Of course the Dungeon Master can create in-game reasons to cause players not to act on the impulses the advancement system rewards them for, but I shouldn't have to fight the system to make it work correctly.

The second common reply is that 'story awards' or 'role-playing awards' can be given. Games with the subjective methods of advancement are, well subjective. It is neither clear or objective, which are generally considered good things for win conditions to be in games. After all, at the end of a chess game, wargame, or game of charades, no one says "Well, who do you feel won the game?" We look at the score.
  • What's the objective metric of "Good role-play"?
  • How are you measuring that?
  • How do I know what you think "playing my class correctly" consists of? 
  • If it involves you telling me what I should do when, then am I necessary?
  • How do I determine what arbitrary goals you're assigning experience to in this encounter? 
Trying to meet another human beings subjective, and likely poorly communicated, goals is not a way I like to spend my recreation time. There isn't any question about how many gold pieces the necklace is worth, it's written down right there. I can make a decision in the game about what action to take and know objectively how successful I am.

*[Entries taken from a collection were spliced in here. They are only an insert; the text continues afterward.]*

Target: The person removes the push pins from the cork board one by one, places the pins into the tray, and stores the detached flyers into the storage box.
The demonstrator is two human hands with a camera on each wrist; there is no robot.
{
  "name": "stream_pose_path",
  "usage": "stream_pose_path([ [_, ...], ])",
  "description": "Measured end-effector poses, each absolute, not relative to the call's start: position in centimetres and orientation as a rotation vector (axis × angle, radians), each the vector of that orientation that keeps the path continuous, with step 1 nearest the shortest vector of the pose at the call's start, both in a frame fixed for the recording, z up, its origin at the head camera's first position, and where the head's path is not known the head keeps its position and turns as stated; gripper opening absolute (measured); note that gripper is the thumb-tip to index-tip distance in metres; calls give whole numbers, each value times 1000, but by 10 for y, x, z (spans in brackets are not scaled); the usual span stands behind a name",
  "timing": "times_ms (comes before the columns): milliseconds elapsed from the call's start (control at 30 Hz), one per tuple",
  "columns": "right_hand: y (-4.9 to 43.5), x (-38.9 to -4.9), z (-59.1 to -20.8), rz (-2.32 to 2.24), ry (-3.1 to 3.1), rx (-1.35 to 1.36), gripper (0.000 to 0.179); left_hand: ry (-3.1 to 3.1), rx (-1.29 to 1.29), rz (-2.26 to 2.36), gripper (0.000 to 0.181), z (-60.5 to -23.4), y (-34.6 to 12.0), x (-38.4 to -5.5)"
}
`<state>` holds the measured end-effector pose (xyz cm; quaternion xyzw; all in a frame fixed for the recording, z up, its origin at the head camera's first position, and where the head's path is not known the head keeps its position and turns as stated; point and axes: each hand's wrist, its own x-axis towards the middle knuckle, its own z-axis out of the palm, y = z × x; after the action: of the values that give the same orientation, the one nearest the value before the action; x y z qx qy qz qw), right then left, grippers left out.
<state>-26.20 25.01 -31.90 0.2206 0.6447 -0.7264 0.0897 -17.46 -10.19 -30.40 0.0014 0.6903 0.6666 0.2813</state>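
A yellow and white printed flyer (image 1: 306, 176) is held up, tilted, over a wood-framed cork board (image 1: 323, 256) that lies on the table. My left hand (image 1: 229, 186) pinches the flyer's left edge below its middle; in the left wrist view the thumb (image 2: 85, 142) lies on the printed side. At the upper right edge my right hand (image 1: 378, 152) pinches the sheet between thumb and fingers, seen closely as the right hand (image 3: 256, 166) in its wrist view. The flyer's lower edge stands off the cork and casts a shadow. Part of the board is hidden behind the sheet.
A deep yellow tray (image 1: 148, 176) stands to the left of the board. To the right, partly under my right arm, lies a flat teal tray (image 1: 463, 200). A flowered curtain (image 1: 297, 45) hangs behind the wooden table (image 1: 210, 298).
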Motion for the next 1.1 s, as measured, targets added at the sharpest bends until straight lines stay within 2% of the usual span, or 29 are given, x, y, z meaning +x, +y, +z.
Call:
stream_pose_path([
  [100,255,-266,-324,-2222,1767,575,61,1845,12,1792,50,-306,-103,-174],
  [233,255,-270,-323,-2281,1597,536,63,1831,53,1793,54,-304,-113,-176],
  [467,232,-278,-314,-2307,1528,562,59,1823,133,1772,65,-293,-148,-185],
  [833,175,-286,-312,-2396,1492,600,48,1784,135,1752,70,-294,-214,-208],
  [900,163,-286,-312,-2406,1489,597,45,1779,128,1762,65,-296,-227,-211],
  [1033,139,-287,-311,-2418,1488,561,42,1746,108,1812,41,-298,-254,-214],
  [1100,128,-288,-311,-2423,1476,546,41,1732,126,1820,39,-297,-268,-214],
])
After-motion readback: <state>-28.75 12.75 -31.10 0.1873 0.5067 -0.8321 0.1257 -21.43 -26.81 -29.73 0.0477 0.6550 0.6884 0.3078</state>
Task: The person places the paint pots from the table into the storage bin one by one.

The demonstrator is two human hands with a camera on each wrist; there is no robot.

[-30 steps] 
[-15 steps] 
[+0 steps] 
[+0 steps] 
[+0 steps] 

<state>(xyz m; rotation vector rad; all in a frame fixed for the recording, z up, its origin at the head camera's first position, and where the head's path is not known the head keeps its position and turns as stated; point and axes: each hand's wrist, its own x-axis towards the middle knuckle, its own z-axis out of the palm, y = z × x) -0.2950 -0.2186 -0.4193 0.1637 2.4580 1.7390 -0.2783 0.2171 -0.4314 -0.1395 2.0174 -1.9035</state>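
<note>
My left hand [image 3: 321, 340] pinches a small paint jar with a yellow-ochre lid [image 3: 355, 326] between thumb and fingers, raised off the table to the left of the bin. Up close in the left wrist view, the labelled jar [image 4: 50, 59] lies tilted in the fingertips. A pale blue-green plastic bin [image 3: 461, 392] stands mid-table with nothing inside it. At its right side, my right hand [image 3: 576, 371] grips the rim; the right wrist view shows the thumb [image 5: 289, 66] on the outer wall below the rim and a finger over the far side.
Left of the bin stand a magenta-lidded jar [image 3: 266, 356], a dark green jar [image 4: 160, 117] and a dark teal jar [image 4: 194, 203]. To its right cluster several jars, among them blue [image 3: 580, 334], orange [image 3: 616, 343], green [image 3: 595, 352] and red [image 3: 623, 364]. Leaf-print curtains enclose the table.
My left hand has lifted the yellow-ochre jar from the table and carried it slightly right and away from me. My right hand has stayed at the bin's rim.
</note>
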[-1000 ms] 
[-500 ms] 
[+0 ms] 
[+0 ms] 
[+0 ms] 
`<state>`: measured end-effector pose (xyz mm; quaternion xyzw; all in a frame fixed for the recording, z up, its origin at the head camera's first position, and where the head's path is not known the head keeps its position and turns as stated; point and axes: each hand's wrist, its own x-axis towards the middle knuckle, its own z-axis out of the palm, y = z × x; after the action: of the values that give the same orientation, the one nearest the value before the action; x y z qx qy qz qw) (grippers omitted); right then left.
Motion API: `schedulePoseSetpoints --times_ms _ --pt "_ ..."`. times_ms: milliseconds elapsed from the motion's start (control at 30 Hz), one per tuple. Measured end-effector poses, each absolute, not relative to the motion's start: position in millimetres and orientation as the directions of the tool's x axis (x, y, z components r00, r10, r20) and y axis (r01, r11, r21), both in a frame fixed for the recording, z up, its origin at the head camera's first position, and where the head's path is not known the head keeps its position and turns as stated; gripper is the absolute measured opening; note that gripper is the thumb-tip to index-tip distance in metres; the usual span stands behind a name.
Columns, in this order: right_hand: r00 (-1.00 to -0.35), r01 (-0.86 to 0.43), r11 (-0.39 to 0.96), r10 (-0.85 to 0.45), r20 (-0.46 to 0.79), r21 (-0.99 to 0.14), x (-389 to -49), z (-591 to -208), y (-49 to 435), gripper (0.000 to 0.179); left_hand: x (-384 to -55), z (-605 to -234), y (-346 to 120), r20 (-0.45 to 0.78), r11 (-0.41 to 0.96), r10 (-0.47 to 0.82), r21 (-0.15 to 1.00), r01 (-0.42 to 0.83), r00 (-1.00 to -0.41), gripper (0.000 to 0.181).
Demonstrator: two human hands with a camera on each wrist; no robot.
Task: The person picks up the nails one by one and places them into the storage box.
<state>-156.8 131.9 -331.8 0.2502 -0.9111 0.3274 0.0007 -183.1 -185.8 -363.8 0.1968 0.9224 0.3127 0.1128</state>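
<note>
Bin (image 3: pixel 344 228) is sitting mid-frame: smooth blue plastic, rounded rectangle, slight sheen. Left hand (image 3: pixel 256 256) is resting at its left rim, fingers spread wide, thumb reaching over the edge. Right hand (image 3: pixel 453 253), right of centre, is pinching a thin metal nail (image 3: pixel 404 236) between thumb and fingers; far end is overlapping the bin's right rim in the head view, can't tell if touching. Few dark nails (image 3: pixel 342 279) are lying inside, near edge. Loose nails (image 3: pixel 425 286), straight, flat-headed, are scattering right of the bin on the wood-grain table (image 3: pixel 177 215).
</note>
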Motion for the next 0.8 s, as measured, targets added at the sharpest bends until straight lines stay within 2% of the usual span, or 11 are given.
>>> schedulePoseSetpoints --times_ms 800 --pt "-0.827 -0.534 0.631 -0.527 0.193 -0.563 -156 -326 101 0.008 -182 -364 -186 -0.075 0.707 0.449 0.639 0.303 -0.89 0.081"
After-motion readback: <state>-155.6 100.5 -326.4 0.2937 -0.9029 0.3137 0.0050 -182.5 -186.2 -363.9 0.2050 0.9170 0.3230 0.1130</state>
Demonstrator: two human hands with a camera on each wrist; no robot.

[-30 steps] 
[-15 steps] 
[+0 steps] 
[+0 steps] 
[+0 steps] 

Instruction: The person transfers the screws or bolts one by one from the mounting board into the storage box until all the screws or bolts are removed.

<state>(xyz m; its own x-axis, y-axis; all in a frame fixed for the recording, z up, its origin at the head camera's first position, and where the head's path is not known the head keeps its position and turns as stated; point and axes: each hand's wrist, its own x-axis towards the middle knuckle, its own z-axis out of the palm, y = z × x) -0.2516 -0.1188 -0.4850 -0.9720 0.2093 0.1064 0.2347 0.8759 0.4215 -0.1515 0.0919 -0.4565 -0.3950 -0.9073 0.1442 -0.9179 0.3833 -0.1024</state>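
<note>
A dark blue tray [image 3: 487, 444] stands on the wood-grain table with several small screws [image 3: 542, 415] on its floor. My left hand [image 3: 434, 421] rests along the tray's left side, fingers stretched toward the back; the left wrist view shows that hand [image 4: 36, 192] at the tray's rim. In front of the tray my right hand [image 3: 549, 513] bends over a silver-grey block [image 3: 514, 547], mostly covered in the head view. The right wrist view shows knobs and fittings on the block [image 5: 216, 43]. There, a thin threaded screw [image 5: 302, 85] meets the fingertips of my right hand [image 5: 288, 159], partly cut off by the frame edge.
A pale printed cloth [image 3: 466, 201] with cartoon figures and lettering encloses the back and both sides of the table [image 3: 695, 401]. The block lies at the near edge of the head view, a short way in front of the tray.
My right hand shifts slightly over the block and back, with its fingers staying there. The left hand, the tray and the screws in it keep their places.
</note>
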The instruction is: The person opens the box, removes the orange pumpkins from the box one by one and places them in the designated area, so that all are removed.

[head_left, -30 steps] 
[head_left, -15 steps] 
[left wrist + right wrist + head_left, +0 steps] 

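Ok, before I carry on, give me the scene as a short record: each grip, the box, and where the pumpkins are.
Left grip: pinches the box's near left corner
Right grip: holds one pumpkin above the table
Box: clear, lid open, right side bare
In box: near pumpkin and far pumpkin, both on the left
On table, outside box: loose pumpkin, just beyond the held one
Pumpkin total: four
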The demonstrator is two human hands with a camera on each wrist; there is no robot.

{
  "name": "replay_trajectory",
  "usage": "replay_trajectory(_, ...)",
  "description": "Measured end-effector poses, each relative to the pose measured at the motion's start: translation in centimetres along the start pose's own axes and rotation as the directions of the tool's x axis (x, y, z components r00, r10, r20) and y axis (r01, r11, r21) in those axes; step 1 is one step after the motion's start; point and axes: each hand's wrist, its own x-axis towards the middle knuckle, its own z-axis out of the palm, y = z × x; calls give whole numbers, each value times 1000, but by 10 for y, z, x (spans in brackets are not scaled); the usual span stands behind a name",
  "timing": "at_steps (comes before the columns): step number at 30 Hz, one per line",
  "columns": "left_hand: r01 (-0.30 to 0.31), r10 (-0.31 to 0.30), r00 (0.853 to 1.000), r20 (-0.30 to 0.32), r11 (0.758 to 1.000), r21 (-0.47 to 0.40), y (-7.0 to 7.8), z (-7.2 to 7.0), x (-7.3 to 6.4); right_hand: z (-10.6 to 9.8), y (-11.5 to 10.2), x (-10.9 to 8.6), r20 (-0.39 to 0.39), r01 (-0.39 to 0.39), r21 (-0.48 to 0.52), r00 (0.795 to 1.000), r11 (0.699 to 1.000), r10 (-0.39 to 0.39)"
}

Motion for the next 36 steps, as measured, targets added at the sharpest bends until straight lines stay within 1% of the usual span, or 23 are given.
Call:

What's Wrong With Experience for Combat Again?


Nothing. In a linear 4e style or adventure path type adventure it's great! I like playing in those types of games. They are fun.


But what about my Character exploration role-playing feel-goodery?!


If you want to eliminate the scoring and advancement mechanic from the game, more power to you. I'm specifically talking about advancement systems in traditional role-playing games, which are generally very objective.

I understand that people like to do other things, but without an objective metric, it has moved too far away from 'game' for me and too close to 'unstructured play'.

Tracking Experience is a lot of work, so I just level people after so many sessions of attendance. 


I can understand why this is simple and attractive, but personally if what I'm being rewarded for in the game is showing up, I might find myself a bit bored when no action I take has any effect on my ability to advance.

But you're supposed to have personal character goals in role-playing!


Well, that's sort of exactly my point. I am. There is the explicit condition set by the game for advancement that drives my behavior and then there are the goals I decide to peruse. 

None of the alternate experience options do anything other than hinder my ability to do that. If I'm given points for attendance, then there's no behavior I can engage in to increase my rate of advancement to achieve my goals faster. If I'm hoop-jumping to figure out what you're handing experience points out, then I'm perusing your idea of what my goals should be, and I already have a day job, thank you very much.